There was a young Irish couple sitting next to me. I did wonder what they made of the middle-aged single chick grooving away in her seat (you’re not allowed to get up and dance in the State Theatre, you see), but what the hell—maybe they didn’t really notice.

And then, during the encore, during “Black Boys on Mopeds” to be precise—I was leaning forward and singing along without making a noise, if you know what I mean—the woman of the Irish couple touched my arm and handed me a pair of binoculars. And so I watched Sinead sing the last verse of “Black Boys” close up. And burst into tears.

Me, not Sinead.

It was a little embarrassing, I admit. I did that waving-the-hand-in-front-of-the-face to indicate “sorry, I’m crying!” when I handed the binoculars back and they were so sweet. When the lights came up I was still all damp (well, she finished with a song that was a goodnight prayer for godssakes!) and I turned to them and said “thank you—I’ve been waiting twenty years for that!” “You looked like you were enjoying it!” they said, which was hilarious because I was in fact this weeping mess. I had to duck my head all the way out of the theatre so as for people not to see me all teary and ridiculous.

I don’t know why I got so emotional. It’s not even as if I’ve listened to her all that much in recent years, apart from the new album, but listening to her tonight, live and now at home, I realise how much those songs, her voice, have got into my bones. That voice is so familiar to me—so is that face. Thus the weeping binocular moment! She wore a blue scarf on her head—a bit like an old-fashioned nun, actually—and seeing her face close up, she’s still so very beautiful, and so familiar—and in her daggy old jeans and unflattering t-shirt, how “ordinary”!

I guess the thing is when a musician (as opposed to a celebrity) is important to us in some way over the years, and especially one whose life and lyrics have been laid so bare, we do feel like we somehow know them. (I’ll talk but you won’t listen to me. I know your answer already.)

And how contemporary are the lyrics to “Black Boys”, even decades after the Thatcher era:

These are dangerous days
To say what you feel is to dig your own grave
‘Remember what I told you
if you were of the world they would love you’

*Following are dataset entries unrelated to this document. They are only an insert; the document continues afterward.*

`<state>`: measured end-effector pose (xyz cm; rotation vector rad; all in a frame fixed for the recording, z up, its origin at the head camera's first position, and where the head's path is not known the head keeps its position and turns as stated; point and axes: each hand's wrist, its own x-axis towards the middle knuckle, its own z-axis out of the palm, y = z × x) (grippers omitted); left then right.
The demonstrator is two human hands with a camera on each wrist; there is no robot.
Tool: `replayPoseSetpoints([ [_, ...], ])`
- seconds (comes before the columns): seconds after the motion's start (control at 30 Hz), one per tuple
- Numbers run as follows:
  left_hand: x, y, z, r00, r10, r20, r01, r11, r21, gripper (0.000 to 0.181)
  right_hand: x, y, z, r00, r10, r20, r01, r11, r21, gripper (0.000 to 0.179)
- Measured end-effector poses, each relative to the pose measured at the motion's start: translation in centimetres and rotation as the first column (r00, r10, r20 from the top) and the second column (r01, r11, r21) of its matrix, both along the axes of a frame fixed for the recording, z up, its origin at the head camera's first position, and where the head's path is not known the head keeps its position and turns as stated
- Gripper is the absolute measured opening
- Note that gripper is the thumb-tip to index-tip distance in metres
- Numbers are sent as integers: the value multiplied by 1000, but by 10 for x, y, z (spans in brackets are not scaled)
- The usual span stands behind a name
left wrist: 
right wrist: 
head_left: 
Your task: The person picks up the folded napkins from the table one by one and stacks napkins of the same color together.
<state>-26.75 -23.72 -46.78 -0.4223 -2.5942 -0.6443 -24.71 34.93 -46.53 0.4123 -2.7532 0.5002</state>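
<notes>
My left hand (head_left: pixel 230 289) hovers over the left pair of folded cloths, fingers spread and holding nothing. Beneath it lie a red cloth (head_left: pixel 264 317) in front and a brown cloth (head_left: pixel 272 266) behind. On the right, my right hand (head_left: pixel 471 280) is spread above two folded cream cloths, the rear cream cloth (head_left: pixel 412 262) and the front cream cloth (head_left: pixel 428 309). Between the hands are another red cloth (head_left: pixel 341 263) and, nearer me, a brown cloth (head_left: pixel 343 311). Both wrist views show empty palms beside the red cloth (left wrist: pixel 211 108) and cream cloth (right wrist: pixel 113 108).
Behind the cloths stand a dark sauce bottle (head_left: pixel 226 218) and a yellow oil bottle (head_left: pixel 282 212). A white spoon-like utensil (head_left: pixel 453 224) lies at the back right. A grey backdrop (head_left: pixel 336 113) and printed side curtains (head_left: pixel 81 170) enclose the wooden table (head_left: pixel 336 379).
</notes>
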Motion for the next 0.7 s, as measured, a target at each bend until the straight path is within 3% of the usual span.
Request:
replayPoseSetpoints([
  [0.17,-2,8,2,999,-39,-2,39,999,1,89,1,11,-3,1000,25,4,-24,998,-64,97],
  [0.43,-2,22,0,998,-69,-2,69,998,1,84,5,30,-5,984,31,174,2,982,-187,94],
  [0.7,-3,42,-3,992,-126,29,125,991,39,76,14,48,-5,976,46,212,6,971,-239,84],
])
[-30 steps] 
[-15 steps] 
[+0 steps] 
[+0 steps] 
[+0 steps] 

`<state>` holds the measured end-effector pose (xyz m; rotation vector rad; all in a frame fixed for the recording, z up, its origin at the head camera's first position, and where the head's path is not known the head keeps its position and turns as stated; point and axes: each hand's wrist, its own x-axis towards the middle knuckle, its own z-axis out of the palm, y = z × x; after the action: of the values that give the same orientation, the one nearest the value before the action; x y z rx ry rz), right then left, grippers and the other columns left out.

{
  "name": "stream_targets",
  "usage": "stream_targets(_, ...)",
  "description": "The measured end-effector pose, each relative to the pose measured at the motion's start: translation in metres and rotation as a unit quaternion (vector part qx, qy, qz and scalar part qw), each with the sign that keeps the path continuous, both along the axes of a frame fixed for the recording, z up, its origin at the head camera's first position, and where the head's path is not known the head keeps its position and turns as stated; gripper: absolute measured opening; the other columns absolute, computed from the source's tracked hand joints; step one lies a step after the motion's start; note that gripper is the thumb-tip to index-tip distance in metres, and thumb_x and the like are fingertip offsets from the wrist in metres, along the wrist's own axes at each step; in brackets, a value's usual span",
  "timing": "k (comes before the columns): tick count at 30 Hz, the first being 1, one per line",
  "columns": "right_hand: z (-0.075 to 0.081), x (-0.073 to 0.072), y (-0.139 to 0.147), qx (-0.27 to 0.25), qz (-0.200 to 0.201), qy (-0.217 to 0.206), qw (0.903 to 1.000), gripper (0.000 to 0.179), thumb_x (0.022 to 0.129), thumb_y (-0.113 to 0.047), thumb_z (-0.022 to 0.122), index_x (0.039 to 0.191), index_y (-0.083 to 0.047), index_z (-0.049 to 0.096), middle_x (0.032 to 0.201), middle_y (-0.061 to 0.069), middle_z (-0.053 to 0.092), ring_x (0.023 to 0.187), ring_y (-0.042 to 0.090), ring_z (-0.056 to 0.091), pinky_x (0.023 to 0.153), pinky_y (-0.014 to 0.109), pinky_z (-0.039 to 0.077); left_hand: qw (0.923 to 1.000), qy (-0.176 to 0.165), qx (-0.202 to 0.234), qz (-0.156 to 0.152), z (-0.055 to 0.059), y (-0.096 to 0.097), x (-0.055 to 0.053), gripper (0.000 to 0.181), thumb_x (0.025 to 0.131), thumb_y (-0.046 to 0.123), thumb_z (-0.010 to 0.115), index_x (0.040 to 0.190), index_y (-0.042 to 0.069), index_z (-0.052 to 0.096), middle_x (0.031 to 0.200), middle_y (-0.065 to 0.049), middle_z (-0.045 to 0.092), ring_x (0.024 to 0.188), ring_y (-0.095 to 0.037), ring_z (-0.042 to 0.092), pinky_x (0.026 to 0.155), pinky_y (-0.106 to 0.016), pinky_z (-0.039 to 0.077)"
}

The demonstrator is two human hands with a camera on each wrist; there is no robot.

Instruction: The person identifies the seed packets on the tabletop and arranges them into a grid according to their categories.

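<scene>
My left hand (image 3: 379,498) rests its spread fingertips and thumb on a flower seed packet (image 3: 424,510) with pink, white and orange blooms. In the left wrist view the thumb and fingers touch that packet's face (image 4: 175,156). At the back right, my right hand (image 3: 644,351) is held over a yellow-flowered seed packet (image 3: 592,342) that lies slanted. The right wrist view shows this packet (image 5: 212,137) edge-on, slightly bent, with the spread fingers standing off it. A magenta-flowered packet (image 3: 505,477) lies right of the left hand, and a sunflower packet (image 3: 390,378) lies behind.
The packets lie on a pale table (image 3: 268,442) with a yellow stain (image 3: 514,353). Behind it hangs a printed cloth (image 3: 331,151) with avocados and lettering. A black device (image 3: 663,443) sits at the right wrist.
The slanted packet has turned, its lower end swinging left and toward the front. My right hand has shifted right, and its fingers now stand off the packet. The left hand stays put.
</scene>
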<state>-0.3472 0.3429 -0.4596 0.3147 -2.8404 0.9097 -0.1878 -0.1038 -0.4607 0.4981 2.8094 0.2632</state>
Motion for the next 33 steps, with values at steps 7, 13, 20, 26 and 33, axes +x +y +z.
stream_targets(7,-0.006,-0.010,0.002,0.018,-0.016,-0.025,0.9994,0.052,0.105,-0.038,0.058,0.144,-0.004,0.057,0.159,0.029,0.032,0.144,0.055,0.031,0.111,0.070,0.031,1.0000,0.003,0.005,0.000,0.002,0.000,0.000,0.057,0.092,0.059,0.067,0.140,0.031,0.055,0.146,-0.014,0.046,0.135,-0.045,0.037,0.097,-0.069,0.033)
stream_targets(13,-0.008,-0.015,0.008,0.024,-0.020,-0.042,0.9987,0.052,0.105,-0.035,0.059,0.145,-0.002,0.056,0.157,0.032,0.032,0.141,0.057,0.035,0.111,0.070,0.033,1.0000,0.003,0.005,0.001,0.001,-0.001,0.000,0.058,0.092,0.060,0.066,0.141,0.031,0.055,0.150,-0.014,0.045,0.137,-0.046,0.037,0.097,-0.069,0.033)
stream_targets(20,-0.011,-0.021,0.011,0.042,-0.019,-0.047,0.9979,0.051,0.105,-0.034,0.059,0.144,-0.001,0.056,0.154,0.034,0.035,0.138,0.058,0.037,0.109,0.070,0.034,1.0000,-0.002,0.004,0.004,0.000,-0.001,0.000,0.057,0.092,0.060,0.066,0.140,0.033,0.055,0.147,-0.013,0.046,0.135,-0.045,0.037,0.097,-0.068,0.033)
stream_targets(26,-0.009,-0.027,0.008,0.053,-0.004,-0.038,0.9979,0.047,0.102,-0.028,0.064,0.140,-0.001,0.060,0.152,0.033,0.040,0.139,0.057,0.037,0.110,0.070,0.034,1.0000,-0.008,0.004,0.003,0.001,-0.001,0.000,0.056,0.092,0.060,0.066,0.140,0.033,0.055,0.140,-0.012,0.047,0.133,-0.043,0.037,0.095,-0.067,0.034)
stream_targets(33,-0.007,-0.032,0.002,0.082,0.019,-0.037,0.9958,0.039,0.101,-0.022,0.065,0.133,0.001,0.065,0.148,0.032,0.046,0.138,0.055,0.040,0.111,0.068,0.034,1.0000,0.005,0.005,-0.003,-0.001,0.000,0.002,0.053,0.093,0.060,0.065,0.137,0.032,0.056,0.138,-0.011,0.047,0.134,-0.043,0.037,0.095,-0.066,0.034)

I’m not going to read over this or I’ll be too embarrassed to post it!

 

In a related world…

Somewhere filed away are the first drafts—rough, meagre things that they are—of my first attempt at writing a thesis for my Masters degree. I was in my late 20s, newly married (though not for long), and desperately in love with the books I was writing about, and the field that I had entered into with all my heart and passion. Like a starry-eyed reality TV contestant, I had thrown in my day job (as a secondary English teacher) and set my course on the wild seas of children’s literature.

And it was all, more or less, because of Diana Wynne Jones.

I’ve written and spoken many times over the years about how Diana’s novel The Magicians of Caprona changed my life. I’m not going to repeat that story here—you can read all about it in this paper (in fact, I’m going to assume you have), which I gave at the conference dedicated to Diana’s work, held in Bristol in 2009.

This post is being written as part of the memorial activity for the first anniversary of Diana’s death, on March 26 2011. Sharyn November, Diana’s great friend and American editor of recent years, has organised a blog tour and this tumblr in order for those of us who loved Diana, and her books, to share our memories. And so this is my contribution to that memorial, a(nother) tribute to the writer whose work has meant more to me than perhaps any other in my life.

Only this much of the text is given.